Awal mula terorisme banyak
menyita perhatian publik ketika terjadi peristiwa penabrakan pesawat komersil
Amerika Serikat (AS) yang sebelumnya telah dibajak oleh kelompok teroris ke
gedung kembar World Trade Center (WTC) pada 11 September 2001.
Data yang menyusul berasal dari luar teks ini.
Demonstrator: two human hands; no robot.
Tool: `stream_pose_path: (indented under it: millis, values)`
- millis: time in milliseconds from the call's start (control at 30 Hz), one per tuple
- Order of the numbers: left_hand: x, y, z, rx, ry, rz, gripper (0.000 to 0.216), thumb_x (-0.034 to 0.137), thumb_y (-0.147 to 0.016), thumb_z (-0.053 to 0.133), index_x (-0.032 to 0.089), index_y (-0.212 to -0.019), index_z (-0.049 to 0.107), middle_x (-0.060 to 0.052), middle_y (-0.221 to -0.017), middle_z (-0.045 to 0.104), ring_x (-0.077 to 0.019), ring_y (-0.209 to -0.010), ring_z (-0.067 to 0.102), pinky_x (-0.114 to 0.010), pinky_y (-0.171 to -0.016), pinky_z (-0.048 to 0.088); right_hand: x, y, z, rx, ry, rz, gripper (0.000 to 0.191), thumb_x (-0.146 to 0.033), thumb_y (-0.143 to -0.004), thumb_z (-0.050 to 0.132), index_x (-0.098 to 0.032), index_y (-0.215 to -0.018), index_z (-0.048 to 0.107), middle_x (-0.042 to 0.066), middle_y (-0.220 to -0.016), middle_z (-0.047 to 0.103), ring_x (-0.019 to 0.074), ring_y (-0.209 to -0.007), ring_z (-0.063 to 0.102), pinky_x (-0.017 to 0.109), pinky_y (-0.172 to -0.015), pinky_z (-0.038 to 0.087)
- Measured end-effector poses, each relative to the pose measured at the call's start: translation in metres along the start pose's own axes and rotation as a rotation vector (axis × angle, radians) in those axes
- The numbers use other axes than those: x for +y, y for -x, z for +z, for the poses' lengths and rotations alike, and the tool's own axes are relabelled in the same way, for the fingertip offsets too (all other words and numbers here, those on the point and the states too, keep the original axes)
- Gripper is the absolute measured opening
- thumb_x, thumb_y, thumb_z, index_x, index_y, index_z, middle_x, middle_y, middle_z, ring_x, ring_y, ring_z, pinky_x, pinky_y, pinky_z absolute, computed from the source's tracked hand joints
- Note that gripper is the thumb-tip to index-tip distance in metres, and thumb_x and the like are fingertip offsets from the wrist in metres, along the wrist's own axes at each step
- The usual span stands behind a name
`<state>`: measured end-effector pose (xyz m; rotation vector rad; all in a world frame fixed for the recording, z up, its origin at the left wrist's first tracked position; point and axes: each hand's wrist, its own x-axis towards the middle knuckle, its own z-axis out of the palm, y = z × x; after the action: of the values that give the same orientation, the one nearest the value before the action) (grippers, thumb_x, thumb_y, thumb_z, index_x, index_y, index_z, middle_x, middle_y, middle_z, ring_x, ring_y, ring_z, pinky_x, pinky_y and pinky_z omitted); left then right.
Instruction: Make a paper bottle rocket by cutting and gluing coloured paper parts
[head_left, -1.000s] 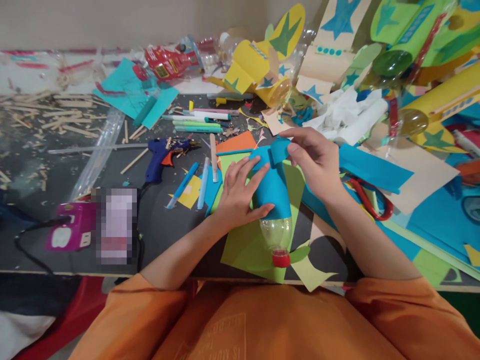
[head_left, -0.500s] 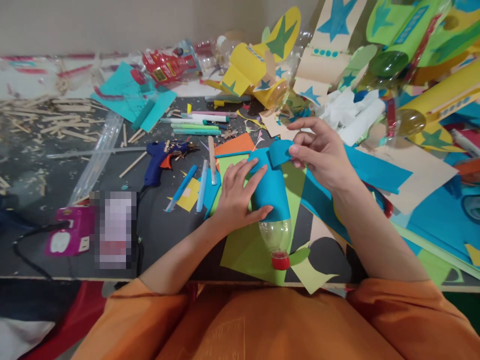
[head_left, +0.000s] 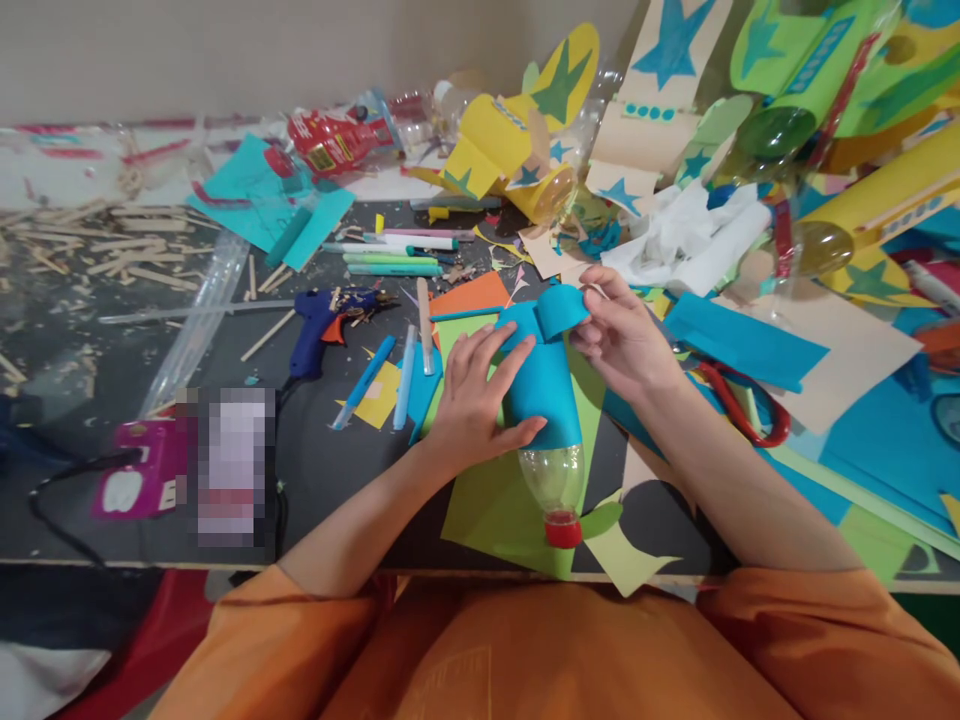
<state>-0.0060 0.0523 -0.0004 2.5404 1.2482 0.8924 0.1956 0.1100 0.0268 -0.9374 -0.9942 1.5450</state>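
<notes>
A clear plastic bottle with a red cap lies on the table, its cap towards me, most of its body wrapped in blue paper. My left hand presses flat on the left side of the wrap, fingers stretched and thumb against the paper. My right hand pinches a curled blue paper flap at the bottle's far end. Under the bottle lies a light green sheet.
A blue glue gun and several markers lie to the left. Red-handled scissors sit right of my forearm. Paper-covered bottle planes, wooden sticks and paper scraps crowd the back and right. A pink device sits near left.
My right hand has drawn back towards the bottle and lowered the blue flap onto its far end. My left hand has stayed pressed on the wrap.
</notes>
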Motion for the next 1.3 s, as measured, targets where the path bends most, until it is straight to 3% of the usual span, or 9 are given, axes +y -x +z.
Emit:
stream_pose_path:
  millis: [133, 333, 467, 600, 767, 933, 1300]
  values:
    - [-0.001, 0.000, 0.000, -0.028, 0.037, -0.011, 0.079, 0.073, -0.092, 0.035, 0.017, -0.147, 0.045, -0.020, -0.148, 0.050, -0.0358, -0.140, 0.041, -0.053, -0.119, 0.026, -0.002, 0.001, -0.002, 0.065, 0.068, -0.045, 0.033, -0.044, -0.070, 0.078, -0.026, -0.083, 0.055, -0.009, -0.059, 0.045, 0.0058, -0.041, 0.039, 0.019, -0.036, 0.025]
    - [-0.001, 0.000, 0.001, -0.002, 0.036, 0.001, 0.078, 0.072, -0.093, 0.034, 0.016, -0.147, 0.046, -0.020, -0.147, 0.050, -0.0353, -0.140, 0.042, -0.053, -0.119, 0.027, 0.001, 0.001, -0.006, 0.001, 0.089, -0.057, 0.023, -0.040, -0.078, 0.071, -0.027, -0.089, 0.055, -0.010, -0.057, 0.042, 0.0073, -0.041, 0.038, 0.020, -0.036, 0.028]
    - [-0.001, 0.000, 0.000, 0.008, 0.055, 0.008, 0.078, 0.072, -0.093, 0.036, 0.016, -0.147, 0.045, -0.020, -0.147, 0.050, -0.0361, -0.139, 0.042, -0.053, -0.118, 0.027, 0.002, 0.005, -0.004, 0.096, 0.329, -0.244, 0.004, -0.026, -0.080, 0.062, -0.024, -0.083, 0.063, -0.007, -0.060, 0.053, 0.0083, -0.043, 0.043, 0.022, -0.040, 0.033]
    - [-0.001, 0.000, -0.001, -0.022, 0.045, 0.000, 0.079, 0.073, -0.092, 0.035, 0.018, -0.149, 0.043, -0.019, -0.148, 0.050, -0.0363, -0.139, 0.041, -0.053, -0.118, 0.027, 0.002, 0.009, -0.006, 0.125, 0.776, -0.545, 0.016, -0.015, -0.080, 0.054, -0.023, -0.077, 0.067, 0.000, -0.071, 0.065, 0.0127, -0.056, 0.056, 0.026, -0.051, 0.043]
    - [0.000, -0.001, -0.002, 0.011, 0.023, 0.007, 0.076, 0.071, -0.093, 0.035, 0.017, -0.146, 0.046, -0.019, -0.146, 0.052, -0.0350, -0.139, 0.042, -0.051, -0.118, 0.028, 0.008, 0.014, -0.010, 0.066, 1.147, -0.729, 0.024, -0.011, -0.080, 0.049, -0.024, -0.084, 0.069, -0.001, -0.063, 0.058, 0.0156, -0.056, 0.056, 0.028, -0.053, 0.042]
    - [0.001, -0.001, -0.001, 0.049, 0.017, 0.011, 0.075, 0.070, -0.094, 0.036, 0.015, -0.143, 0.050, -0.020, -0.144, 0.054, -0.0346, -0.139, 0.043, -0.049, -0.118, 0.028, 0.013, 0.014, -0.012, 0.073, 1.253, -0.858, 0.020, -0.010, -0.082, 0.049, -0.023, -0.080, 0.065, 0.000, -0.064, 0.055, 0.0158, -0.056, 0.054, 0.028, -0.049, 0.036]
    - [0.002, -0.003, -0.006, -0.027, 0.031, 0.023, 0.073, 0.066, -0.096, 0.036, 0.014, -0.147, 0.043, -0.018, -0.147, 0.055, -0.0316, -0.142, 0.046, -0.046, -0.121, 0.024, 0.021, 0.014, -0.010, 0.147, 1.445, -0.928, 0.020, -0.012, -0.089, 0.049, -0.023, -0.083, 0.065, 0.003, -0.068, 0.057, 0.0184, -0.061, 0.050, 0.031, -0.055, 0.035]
Pemerintah AS berreaksi cepat dengan menerapkan kebijakan war on terroris,
ditambah dengan bantuan media untuk membesarkan isu ini, berhasilah masyarakat
dunia terkontuksi persepsinya untuk menganggap terorisme adalah musuh bersama
terbesar mereka.
Sayangnya, kontruksi musuh bersama tersebut diikuti pula
dengan pengkontruksian masyarakat tentang kaitanya salah satu agama yang dekat
dengan terorisme sehingga membuat jelek wajah agama tersebut. Agama yang
dimaksud itu ialah Islam.
Selanjutnya Dewan Keamanan PBB
merespon dengan mengeluarkan Resolusi 1373 yang dikeluarkan pada 28 September
2001.Resolusi tersebut bertujuan untuk membatasi segala aktivitas gerakan,
organisasi dan pendanaan berbagai kelompok teroris. Negara-negara anggota PBB
didorong untuk saling berbagi informasi intelijen yang berkenaan dengan
kelompok-kelompok teroris. Namun resolusi tersebut belum memberikan definisi
apa yang dimaksud dengan terorisme. Resolusi DK-PBB 1566 kemudian dikeluarkan
pada tanggal 8 Oktober 2004 untuk melengkapi kekurangan Resolusi DK-PBB 1373
dengan mendefinisikan bahwa Terorisme menurut DK-PBB ialah, tindakan-tindakan
kriminal, termasuk dari negara terhadap warganegara, yang menyebabkan kematian
atau siksaan fisik atau penyanderaan yang dilakukan dengan tujuan menciptakan
keadaan teror di tengah-tengah masyarakat umum atau sekelompok orang atau
orang-orang tertentu, mengintimidasi suatu populasi atau memaksa suatu
pemerintahan atau suatu organisasi internasional untuk melakukan atau tidak
melakukan suatu tindakan.
Terorisme kini tak hanya sekadar
perang melawan kejahatan oknum anak manusia, namun telah beralih menjadi sebuah
perang ideologi. Sidney Jones, peneliti dari ICG (International Crisis
Group) dalam sebuah acara dialog di televisi swasta mengakui bahwa perang
melawan terorisme ini adalah perang ideologi. Perang ideologi ini juga
ditegaskan oleh Pimpinan AS, Presiden George Bush saat dia berpidato di depan National
Endowment of Democracy ,Kamis, 6 Oktober 2005, dan dihadapan undangan the
Ronald Reagan Presidential Library (dalam kesempatan lain). Bush
menyebutkan secara jelas ideologi Islam di balik aksi-aksi terorisme dunia
internasional, yang menjadi musuh nyata Amerika Serikat saat ini, ia
mengatakan: ‘The murderous ideology of the Islamic radicals is the great
challenge of our new century. Like the ideology of communism, our new enemy
teaches that innocent individuals can be sacrificed to serve a political vision.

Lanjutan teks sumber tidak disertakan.